NAC is converted in the body to cysteine which is then used with two other amino acids, glycine, and glutamic acid to make glutathione.

NAC is the supplemental form of cysteine that is less toxic and more easily absorbed.

Why is glutathione important?

Research has shown that the presence of glutathione prevents cell damage by free radicals due to oxidative stress. Free radicals are unstable oxygen-containing molecules that are made by the body during normal metabolic processes. In most circumstances, the body can make enough antioxidants to neutralize these free radicals. Oxidative stress happens when there are too many free radicals circulating in the body for the number of antioxidants present.

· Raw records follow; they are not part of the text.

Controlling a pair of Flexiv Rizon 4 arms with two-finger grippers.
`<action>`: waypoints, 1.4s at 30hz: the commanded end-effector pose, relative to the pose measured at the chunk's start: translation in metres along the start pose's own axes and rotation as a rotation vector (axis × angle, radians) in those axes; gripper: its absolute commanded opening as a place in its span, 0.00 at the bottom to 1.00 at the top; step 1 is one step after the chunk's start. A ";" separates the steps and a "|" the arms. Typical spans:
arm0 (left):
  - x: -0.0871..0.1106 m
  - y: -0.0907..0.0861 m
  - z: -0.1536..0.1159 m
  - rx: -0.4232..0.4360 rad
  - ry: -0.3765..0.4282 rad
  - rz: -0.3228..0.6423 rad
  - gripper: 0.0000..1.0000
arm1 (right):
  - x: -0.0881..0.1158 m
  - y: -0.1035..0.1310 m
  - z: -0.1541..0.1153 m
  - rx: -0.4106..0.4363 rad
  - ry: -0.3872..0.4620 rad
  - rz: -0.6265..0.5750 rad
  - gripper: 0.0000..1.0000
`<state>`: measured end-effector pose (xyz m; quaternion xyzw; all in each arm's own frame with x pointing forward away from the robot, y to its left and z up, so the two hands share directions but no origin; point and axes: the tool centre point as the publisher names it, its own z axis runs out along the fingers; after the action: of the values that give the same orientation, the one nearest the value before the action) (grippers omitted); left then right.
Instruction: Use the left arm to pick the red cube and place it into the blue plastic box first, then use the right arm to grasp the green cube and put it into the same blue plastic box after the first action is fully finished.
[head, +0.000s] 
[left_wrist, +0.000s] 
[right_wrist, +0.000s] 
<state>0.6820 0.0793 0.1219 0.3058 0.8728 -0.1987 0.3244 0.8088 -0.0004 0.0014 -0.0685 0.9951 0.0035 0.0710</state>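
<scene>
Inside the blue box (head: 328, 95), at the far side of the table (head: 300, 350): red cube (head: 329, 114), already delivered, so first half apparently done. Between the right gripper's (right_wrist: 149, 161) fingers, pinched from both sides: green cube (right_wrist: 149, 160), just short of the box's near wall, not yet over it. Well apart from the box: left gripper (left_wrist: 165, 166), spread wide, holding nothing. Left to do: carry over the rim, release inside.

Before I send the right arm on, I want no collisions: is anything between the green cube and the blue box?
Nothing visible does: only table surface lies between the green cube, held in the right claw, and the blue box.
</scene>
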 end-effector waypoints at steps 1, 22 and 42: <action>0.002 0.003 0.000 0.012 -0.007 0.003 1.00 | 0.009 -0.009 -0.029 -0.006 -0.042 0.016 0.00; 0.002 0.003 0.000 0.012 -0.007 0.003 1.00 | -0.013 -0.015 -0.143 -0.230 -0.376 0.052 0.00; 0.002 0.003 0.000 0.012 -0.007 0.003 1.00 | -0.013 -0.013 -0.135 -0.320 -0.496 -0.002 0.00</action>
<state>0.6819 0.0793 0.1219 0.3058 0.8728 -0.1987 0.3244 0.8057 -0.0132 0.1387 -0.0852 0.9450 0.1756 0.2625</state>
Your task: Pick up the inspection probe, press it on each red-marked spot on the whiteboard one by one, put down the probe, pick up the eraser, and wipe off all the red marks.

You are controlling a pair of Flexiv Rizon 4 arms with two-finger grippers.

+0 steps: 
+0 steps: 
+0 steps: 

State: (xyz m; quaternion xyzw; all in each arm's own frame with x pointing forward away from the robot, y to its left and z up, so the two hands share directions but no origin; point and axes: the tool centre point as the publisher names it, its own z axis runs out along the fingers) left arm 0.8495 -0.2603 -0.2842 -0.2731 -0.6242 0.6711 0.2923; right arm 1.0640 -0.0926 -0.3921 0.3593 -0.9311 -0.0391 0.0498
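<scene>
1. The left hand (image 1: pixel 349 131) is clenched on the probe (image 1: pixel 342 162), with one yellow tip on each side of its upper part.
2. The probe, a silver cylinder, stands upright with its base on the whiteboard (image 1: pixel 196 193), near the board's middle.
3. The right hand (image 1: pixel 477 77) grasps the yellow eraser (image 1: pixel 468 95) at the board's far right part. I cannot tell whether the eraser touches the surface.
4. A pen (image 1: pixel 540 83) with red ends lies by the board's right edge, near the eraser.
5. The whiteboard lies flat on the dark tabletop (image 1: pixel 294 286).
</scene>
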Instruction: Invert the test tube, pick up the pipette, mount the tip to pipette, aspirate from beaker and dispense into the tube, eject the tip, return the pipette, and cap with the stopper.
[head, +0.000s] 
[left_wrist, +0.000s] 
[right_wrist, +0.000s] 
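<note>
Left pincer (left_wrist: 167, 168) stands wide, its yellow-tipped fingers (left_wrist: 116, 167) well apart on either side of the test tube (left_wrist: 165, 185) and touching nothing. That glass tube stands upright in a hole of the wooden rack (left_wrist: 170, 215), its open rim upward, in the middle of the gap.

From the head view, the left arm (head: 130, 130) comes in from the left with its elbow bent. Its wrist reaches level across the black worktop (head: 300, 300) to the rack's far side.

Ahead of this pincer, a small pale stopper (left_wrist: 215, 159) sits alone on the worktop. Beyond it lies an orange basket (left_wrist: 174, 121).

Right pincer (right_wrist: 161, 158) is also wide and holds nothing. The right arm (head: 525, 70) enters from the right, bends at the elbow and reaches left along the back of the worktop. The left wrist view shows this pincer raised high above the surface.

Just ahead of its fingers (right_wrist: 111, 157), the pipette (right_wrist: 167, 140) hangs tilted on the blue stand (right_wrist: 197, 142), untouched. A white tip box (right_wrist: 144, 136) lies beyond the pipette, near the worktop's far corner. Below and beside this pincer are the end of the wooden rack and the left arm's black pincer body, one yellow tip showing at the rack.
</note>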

Long-term oxidative stress has been shown to contribute to many health conditions, including diabetes, cancer, and heart disease.

Glutathione is naturally made by our liver and consists of three different amino acids – cysteine, glutamine, and glycine.

If I take NAC do I need to take glutathione as well?

NAC appears a much more effective way of increasing glutathione levels in the body than taking glutathione itself. Glutathione is poorly absorbed and may be broken down by enzymes in the stomach. Taking glutathione long-term as a supplement has also been associated with lower zinc levels

In contrast, few side effects have been reported with NAC compared with glutathione.

Why are NAC supplements better than cysteine supplements?

Because NAC contains an acetyl group, it is less reactive than cysteine. This makes it less susceptible to oxidation, less toxic, more soluble in water, and more easily absorbed. Once ingested orally, NAC is readily absorbed through the stomach and intestine and sent to the liver where it is almost entirely converted to cysteine. Overall NAC is a better source of cysteine than cysteine itself given by injection. The majority of cysteine is converted by the liver into glutathione.